Supervised Single-View to 3D Objects

9 minute read

3D reconstruction from a single view is very similar to the process through which we recognize objects in the real world. When we look at a chair from one angle, we know it is a chair and can intuitively imagine what it would look like from other angles. It’s not like a chair viewed from one angle will look like an airplane from another angle. That being said, if you were determined to design an airplane that looks like a chair from a specific viewpoint, then everything in this post is inapplicable. 🤣

How is it Possible to Know the Depth from a Single View?

Deriving depth information from a single view is an ill-posed problem, meaning there are infinitely many possible solutions for reconstructing the 3D scene from a 2D image. This complexity arises because a single ray projected from the camera center to a pixel in the image can intersect with any point along its path, making the depth information inherently ambiguous without additional cues.

camera

The image above is adapted from here.

Despite this being an ill-posed problem, it is still possible to infer depth from a single view by exploiting the regularities and cues present in the natural world. For instance, depth can be inferred from single images through cues such as occlusion (where one object blocks another), relative size (larger objects are perceived as closer), perspective (parallel lines appear to converge with distance), and shading/lighting.

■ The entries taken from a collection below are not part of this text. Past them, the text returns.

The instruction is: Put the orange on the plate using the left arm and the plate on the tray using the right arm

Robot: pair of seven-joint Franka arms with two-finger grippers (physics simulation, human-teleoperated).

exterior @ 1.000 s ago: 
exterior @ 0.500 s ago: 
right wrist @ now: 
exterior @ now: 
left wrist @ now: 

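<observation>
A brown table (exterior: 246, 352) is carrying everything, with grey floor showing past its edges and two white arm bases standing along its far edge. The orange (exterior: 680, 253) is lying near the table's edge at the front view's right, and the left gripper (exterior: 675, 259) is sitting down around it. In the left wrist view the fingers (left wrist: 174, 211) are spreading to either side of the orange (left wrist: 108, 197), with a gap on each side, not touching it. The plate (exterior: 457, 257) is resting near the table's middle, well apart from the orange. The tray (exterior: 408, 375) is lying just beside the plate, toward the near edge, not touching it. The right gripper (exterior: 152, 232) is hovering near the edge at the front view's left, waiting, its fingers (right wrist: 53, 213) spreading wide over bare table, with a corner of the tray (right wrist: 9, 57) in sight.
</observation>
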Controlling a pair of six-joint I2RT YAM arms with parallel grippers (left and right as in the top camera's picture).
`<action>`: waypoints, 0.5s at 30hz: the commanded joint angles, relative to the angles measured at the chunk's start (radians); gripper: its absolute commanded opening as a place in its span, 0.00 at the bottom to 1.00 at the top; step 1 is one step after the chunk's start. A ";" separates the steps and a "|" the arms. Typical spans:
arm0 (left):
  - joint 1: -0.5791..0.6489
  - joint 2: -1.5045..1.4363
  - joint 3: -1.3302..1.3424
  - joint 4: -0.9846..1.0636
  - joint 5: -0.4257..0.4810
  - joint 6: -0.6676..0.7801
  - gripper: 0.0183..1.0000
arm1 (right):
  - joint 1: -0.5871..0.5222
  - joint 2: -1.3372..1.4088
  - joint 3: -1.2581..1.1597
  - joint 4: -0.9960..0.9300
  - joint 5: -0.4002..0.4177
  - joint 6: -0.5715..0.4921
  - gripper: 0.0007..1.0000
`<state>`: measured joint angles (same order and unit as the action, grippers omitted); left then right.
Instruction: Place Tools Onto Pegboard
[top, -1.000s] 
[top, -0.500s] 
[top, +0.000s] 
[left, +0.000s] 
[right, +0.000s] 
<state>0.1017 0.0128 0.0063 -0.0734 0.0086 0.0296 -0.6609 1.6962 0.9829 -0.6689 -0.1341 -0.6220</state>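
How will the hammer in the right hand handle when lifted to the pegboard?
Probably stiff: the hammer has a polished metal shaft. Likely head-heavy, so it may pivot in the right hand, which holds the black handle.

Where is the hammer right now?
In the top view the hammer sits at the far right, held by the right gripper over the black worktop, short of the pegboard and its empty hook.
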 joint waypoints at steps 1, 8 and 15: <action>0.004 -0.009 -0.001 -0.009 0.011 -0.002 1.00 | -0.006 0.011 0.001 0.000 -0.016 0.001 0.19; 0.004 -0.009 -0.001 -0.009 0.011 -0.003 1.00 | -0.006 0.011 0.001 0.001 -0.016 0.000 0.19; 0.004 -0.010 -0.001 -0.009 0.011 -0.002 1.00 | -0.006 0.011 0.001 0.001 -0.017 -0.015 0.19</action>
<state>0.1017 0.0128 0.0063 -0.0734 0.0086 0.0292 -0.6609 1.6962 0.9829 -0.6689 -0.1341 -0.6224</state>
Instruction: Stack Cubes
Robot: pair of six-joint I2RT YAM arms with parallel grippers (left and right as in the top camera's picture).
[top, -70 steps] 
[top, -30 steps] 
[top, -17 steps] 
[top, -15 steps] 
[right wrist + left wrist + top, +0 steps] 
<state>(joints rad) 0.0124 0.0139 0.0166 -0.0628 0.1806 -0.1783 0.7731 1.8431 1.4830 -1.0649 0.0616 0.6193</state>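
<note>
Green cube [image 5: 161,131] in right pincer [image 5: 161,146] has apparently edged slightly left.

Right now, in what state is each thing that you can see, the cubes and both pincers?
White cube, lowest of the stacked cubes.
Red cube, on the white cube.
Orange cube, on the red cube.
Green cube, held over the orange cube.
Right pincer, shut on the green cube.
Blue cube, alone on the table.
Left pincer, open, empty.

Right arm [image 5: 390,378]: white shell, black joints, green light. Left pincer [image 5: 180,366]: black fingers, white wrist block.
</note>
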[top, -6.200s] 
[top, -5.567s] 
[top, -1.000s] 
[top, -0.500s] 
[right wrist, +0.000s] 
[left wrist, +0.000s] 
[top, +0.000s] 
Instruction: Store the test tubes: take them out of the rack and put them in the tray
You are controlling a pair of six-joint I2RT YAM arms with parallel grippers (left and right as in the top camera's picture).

Furthermore, we can train models to recognize patterns and learn these visual cues from extensive datasets where the true depth or shape information is known.

In this post, I will show how numerous images and objects’ 3D structures can be used to train a neural network to deduce a 3D shape from a single 2D image.

What Coordinate Systems Should We Predict 3D Models In?

Different coordinates systems serves different purposes in 3D world. Here, three coordinate systems related to this subject are brought up, each with different charateristics.

Camera Coordinate System: it is inherently aligned with our perspective. This system adjusts the coordinates of an object based on its movements or rotations relative to the camera. This means that any change in the object’s position or orientation directly alters its coordinates within this system. However, this approach has its limitations. It can introduce confusion between the actual shape of an object and its perceived location from the camera’s viewpoint. This overlap of shape and position uncertainties can make it challenging to accurately predict a 3D model’s shape.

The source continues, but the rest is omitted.